What is needed here is an exact printout of the data, with no pictures included.

--- Material provided Enclosed Below ---

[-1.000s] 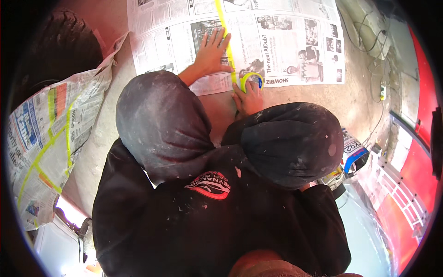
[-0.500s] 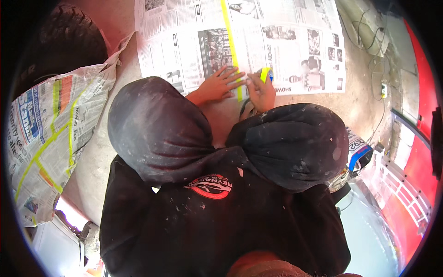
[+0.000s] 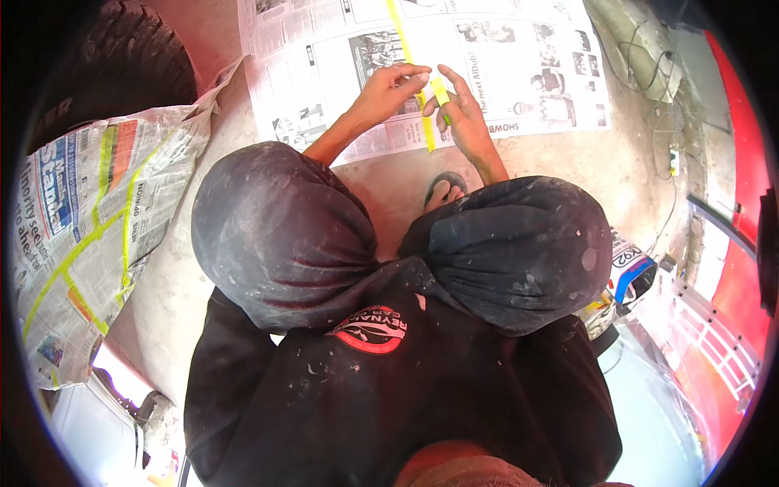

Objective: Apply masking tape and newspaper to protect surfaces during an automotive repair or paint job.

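Sheets of newspaper [image 3: 503, 89] lie spread on the floor in front of my knees. A yellow tape strip [image 3: 429, 136] runs down them along a join. My right hand [image 3: 464, 114] is raised over the sheets, its fingers around a roll of yellow tape mostly hidden by them. A short free length of yellow tape [image 3: 440, 89] stands up from that hand. Beside its upper end, my left hand [image 3: 388, 93] has its thumb and fingertips pinched together. Whether they grip the tape's end cannot be made out.
A large black tyre [image 3: 122, 73] stands at the far left. Newspaper joined with yellow tape [image 3: 97, 243] hangs near it. My foot in a sandal [image 3: 442, 191] is just short of the sheets. A blue and white container [image 3: 633, 272] and a red panel [image 3: 742, 154] are at right.
Both hands have lifted off the newspaper and moved farther away from me. My left hand, flat on the tape strip before, is now pinched. A free length of tape now shows by my right hand.
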A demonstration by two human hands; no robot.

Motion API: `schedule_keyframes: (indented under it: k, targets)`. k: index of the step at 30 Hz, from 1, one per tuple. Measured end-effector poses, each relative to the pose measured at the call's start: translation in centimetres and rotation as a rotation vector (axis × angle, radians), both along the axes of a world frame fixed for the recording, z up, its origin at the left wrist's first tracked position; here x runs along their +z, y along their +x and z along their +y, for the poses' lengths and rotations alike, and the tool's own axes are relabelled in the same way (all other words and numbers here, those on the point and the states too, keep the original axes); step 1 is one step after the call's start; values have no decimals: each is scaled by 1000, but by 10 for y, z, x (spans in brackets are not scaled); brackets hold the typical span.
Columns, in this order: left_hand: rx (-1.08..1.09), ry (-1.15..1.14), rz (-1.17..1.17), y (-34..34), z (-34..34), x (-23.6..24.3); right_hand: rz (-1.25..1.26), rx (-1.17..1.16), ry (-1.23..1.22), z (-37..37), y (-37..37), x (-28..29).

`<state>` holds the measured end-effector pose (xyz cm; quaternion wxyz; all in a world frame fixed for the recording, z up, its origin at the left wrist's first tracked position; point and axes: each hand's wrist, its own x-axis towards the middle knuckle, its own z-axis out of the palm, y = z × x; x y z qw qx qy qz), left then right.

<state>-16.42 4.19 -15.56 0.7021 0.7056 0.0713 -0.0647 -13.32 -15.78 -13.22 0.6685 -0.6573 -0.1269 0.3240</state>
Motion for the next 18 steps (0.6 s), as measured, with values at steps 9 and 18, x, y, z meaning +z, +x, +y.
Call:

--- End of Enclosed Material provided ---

• [Answer space]:
[-1.000s] 
[-0.500s] 
[+0.000s] 

Objective: Apply masking tape and newspaper to protect surfaces during an automotive repair or paint job.

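Sheets of newspaper [image 3: 503, 89] lie spread on the floor in front of my knees. A yellow tape strip [image 3: 429, 136] runs down them along a join. My right hand [image 3: 464, 114] is raised over the sheets, its fingers around a roll of yellow tape mostly hidden by them. A short free length of yellow tape [image 3: 440, 89] stands up from that hand. Beside its upper end, my left hand [image 3: 388, 93] has its thumb and fingertips pinched together. Whether they grip the tape's end cannot be made out.
A large black tyre [image 3: 122, 73] stands at the far left. Newspaper joined with yellow tape [image 3: 97, 243] hangs near it. My foot in a sandal [image 3: 442, 191] is just short of the sheets. A blue and white container [image 3: 633, 272] and a red panel [image 3: 742, 154] are at right.
Both hands have lifted off the newspaper and moved farther away from me. My left hand, flat on the tape strip before, is now pinched. A free length of tape now shows by my right hand.
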A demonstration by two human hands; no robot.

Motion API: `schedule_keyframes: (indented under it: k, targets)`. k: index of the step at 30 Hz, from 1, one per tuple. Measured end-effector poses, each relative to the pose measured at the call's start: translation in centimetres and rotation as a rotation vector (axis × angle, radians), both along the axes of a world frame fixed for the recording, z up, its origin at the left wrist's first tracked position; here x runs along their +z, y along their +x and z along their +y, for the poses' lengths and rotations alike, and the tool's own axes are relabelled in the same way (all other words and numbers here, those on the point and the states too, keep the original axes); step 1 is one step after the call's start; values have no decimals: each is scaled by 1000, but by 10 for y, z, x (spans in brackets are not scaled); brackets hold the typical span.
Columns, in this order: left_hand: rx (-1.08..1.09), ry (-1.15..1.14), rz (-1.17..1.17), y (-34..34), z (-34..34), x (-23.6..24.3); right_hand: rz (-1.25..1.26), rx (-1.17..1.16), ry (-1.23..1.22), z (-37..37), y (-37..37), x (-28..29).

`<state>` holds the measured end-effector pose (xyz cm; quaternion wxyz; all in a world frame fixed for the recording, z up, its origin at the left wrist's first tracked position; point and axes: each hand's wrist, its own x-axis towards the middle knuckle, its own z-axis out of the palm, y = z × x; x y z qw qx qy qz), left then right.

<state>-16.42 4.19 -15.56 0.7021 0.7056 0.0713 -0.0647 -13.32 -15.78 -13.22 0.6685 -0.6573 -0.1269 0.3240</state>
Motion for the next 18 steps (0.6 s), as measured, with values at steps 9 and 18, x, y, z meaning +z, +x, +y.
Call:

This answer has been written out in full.